Claro que tenía razón. Todo aquello no era más que una amarga disquisición sobre el olvido y la incineración... Además, cómo podría quemarla con mi calefacción de gas. Solté una risita nerviosa: ¿la causa de que hayan desaparecido las calderas en las casas será porque se publica demasiada porquería?
Mijaíl Afanásievich también rió, pero al instante volvió a ponerse serio.
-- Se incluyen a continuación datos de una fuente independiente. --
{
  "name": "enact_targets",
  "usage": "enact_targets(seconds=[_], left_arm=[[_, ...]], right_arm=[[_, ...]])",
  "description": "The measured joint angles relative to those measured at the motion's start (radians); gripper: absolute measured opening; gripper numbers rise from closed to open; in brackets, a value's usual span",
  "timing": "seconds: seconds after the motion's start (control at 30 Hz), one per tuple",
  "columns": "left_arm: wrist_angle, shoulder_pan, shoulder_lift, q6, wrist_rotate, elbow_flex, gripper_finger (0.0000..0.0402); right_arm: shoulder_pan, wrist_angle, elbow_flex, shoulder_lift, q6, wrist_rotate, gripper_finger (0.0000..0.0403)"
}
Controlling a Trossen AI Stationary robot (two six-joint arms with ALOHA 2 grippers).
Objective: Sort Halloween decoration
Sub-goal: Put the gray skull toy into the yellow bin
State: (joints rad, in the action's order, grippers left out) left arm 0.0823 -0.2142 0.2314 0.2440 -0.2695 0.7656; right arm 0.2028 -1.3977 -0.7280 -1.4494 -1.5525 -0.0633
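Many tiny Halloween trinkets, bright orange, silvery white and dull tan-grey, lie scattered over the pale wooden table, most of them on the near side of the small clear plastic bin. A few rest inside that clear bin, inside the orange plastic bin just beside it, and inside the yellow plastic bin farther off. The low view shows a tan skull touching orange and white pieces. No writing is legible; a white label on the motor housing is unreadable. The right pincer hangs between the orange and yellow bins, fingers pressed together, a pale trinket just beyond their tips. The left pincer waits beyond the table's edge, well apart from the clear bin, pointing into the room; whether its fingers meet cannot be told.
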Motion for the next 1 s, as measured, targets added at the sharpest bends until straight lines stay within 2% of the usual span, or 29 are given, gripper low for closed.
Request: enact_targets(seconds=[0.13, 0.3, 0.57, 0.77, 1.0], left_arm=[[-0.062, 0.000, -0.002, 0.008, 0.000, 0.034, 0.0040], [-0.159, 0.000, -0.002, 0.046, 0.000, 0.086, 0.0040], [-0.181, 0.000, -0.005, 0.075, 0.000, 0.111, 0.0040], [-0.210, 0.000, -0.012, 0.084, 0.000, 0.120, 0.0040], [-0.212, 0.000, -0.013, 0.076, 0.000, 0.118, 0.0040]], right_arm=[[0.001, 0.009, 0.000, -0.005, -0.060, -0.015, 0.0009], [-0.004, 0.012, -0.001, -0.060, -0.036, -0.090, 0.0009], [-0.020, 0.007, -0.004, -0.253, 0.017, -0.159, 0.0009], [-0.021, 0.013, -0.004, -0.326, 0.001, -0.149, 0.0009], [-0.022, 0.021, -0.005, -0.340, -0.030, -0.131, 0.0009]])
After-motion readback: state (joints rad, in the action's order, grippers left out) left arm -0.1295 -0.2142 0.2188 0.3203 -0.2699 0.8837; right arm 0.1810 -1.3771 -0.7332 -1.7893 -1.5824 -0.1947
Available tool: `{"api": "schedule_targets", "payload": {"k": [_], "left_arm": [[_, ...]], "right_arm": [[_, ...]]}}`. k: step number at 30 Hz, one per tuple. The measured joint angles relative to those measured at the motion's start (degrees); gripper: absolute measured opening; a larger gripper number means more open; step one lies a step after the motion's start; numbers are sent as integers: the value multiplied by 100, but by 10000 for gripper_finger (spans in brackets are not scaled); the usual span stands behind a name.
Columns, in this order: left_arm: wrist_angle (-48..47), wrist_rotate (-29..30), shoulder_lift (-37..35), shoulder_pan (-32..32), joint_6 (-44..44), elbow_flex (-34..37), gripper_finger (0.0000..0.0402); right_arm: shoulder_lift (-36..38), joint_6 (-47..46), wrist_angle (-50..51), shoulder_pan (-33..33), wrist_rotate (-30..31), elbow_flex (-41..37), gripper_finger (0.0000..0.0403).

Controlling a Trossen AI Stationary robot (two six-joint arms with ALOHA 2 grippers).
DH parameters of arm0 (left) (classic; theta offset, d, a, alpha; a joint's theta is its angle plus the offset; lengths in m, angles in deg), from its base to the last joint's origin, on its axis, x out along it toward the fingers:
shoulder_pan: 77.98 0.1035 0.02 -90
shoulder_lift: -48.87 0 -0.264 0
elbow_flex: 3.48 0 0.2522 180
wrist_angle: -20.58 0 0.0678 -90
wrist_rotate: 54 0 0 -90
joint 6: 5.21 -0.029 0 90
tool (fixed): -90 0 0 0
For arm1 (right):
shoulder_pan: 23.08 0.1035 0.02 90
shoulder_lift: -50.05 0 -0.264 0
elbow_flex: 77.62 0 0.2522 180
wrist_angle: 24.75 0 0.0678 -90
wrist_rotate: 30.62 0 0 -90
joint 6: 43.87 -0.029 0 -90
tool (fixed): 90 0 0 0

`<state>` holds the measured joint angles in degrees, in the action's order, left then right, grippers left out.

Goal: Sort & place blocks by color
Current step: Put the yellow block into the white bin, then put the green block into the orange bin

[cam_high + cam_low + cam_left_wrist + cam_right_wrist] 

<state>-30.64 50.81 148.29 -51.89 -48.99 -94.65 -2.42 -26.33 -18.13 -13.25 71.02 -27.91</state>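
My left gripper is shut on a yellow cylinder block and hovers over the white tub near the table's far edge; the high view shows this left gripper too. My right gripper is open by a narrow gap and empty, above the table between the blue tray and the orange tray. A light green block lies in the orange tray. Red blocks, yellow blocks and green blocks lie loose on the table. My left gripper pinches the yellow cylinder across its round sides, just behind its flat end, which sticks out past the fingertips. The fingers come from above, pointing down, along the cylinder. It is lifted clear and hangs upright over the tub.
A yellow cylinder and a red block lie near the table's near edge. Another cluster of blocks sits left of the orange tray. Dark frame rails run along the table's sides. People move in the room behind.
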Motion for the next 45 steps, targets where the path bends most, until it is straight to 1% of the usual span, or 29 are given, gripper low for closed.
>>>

—Entiéndame correctamente, Félix Alexándrovich. Usted ha venido a verme buscando un consejo y mi simpatía. Ha acudido a mí, a quien usted considera la única persona capaz de darle un consejo y manifestar una simpatía legítima. Y lo que no quiere entender es que no tendrá nada de eso, ni mi consejo, ni mi simpatía. No quiere entender que ahora estoy viendo ante mí únicamente a un hombre sudoroso, enrojecido, que parece medio enfermo, un hombre de gesto débil, con unas coronarias que se han estrechado hasta un límite peligroso, un hombre cansado que ha vivido mucho, no demasiado inteligente y nada sabio, aplastado por recuerdos vergonzosos y perseguido constantemente por el miedo a la desaparición física. Este hombre no concita simpatía ni ganas de darle un consejo. ¿Y por que habría de dárselo? Entienda, Félix Alexándrovich, su combate interior no me incumbe, y tampoco sus problemas espirituales, y menos todavía, perdóneme, su autoadmiración. Lo único que me interesa es su Carpeta Azul, que su novela sea escrita y terminada. Y no me interesa cómo lo haga ni a qué precio, no soy un estudioso de la literatura ni su biógrafo. Claro que es natural que las personas esperen recompensa por sus trabajos y sus afanes, y en general esto es justo, pero hay excepciones: no hay recompensas, ni puede haberlas, por los tormentos de la creación. Ese tormento contiene en sí mismo la recompensa. Por eso, Félix Alexándrovich, no espere recibir ni la luz, ni la paz. Nunca tendrá paz ni luz.
Y se hizo el silencio. Era como si me hubiera quedado sordo. Y en este silencio sordo entró de repente la bibliotecaria, acompañada por dos ancianas, y se aproximaron, conversando en voz muy baja, a un armario, lo abrieron sin hacer ruido y se dedicaron a poner sobre la mesa y a revisar en silencio unas gruesas carpetas cosidas, llenas de polvo. Lo raro era que, al parecer, no nos veían, no miraron ni una vez hacia nosotros, como si no estuviéramos allí.